> [Task to complete]:
For this exercise, report every line of the material that includes "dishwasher".

> [Source material]:

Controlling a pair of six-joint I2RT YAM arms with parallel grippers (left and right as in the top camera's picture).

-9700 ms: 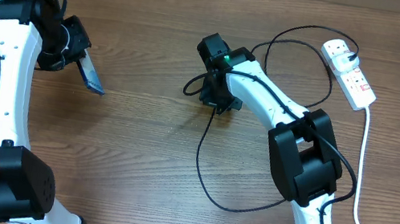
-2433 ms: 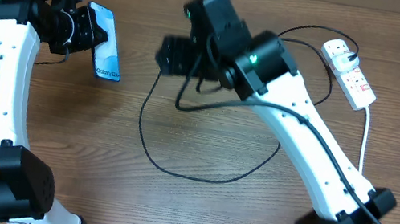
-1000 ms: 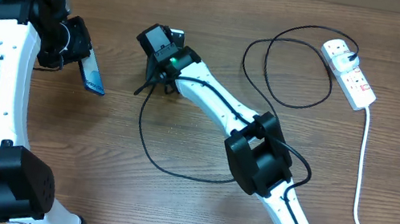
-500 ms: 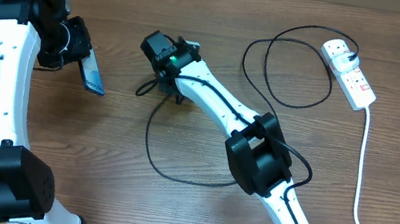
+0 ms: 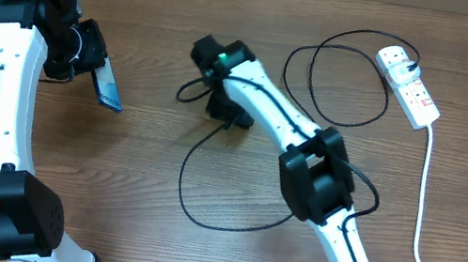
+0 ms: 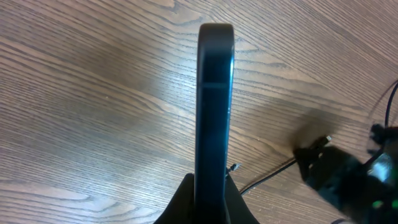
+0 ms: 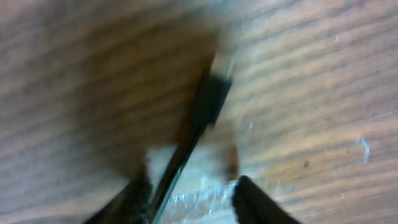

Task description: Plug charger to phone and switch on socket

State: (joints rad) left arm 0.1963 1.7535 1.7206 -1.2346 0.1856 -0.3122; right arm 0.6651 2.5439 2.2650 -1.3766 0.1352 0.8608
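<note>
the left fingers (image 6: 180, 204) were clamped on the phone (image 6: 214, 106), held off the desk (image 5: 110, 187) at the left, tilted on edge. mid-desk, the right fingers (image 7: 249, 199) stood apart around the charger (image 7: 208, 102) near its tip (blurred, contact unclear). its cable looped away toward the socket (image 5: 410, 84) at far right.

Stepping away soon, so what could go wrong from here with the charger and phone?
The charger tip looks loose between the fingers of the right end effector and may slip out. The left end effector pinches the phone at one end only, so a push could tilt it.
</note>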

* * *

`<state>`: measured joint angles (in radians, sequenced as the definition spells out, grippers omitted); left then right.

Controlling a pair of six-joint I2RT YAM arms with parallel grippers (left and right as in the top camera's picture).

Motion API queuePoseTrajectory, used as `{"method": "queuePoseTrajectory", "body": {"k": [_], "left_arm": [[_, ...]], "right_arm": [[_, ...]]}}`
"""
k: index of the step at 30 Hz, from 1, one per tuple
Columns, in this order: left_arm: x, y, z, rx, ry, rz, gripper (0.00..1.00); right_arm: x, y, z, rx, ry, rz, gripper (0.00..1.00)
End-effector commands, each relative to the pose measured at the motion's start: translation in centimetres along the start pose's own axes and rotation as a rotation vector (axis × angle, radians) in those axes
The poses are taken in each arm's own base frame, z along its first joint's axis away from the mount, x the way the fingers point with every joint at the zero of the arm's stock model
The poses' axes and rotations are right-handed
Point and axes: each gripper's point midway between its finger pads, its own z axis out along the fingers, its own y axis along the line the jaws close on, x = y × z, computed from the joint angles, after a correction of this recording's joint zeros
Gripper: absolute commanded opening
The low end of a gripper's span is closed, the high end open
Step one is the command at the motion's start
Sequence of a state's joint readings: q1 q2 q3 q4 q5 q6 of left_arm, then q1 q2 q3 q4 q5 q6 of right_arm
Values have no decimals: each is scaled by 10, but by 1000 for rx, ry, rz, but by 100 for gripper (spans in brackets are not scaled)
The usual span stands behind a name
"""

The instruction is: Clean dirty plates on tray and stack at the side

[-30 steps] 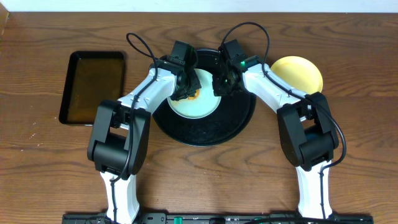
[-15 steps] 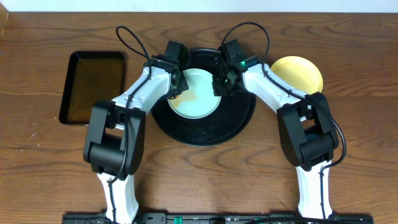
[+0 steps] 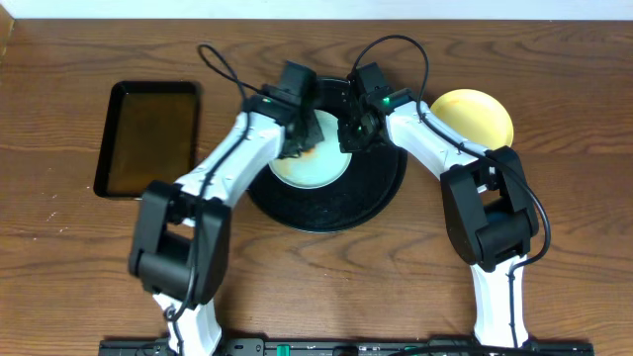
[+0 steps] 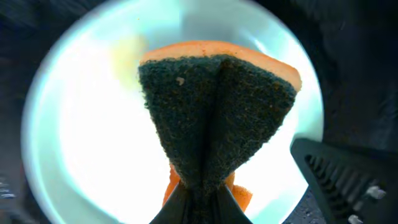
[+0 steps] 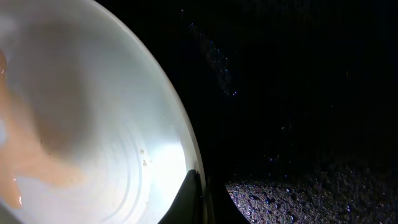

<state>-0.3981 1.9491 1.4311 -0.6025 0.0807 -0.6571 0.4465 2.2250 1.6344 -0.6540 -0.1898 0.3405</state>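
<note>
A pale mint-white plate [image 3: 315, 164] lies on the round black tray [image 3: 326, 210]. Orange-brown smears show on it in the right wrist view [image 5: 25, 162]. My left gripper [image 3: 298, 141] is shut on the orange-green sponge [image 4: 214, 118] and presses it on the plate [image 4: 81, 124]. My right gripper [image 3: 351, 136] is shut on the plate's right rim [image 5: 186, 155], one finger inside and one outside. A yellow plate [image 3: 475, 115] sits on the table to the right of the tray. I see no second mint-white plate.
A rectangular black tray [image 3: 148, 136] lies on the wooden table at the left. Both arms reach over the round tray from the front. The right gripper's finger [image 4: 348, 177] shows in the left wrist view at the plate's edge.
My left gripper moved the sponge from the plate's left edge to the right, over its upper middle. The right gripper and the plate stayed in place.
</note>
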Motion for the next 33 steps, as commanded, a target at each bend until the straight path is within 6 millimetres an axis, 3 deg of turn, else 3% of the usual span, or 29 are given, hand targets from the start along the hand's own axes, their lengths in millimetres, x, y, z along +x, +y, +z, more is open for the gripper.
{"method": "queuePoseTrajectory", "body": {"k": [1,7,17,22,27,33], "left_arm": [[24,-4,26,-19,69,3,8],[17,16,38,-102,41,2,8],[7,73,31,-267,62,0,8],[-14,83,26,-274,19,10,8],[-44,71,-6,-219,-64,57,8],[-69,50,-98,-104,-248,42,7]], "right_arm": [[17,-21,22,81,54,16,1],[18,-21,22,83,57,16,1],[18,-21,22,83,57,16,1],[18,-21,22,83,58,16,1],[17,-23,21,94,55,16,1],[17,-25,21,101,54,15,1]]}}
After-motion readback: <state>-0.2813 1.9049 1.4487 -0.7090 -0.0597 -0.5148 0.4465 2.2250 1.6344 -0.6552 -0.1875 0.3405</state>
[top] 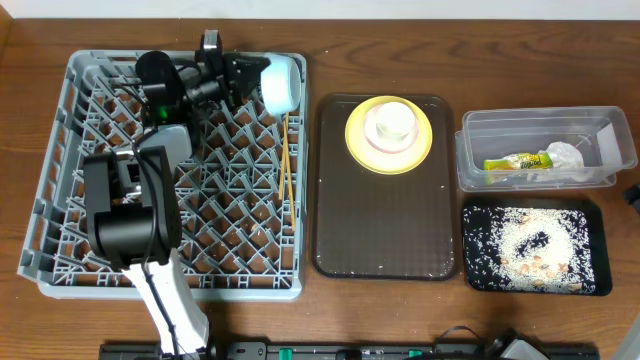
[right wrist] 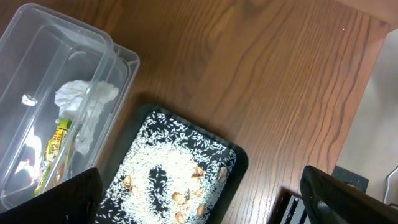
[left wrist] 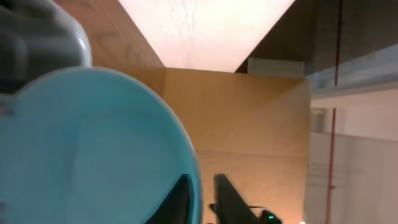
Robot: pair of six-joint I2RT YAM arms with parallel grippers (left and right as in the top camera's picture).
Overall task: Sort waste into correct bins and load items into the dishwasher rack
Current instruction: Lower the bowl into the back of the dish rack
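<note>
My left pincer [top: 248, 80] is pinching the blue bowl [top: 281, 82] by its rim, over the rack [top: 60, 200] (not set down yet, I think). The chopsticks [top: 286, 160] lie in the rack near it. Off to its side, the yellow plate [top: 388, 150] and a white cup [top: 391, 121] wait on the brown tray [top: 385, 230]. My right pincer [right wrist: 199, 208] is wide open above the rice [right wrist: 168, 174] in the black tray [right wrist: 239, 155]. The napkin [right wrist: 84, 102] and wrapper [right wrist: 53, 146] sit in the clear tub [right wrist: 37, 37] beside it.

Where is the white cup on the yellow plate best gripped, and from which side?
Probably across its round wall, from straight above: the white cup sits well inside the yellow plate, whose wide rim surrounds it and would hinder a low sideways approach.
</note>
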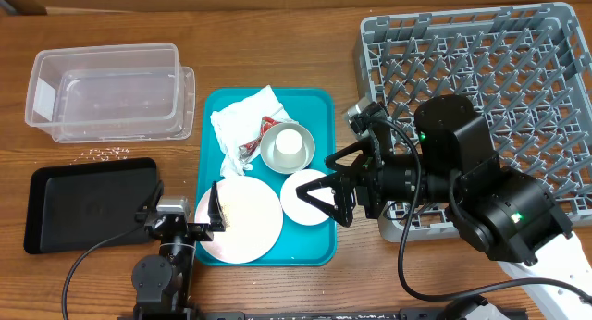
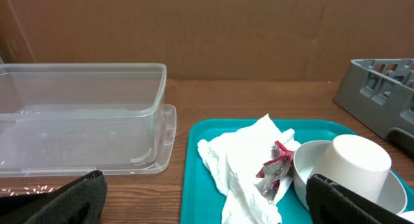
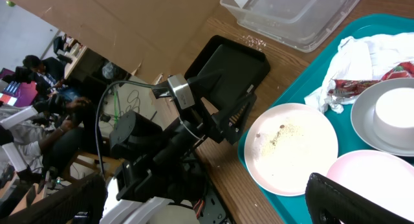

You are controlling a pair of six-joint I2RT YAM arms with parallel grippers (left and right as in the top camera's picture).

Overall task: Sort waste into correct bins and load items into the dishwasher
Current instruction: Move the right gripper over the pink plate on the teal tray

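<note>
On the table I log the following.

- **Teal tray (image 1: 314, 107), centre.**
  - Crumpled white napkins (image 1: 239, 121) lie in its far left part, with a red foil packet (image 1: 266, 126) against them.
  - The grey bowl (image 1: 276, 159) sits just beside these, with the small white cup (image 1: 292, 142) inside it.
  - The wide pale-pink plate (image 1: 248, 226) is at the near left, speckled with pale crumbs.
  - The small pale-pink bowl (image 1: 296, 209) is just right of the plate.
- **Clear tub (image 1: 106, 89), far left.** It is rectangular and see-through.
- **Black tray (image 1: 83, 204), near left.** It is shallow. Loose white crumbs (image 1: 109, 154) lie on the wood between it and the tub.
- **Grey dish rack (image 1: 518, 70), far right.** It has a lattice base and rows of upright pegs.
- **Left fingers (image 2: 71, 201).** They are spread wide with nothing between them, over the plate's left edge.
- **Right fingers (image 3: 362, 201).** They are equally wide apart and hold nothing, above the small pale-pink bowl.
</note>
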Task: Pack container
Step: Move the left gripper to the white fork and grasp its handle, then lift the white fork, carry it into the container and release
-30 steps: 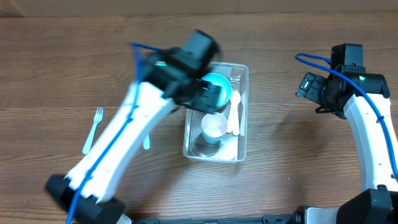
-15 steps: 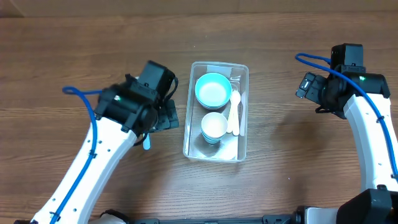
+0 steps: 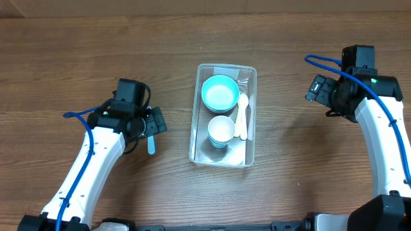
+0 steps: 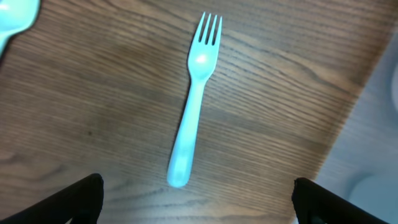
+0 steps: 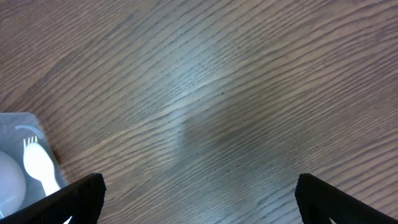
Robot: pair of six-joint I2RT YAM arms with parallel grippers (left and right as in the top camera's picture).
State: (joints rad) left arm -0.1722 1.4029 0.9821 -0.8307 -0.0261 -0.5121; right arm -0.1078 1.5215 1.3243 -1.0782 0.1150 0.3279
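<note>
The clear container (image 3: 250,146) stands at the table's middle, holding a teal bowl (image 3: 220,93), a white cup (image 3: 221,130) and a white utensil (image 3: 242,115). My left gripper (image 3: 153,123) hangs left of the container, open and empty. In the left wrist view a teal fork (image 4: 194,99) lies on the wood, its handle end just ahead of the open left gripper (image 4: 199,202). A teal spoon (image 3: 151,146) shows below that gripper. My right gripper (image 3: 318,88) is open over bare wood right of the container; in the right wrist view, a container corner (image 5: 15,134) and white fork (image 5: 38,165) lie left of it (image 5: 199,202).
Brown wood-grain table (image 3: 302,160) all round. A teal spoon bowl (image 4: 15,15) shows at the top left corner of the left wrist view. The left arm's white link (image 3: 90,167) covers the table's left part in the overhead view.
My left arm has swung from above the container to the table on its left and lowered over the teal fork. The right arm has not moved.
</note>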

> [Solution for this problem]:
Overall task: Sort waste into correct bins and load items into the dishwasher rack
Overall task: Sort waste into correct bins and load items into the dishwasher

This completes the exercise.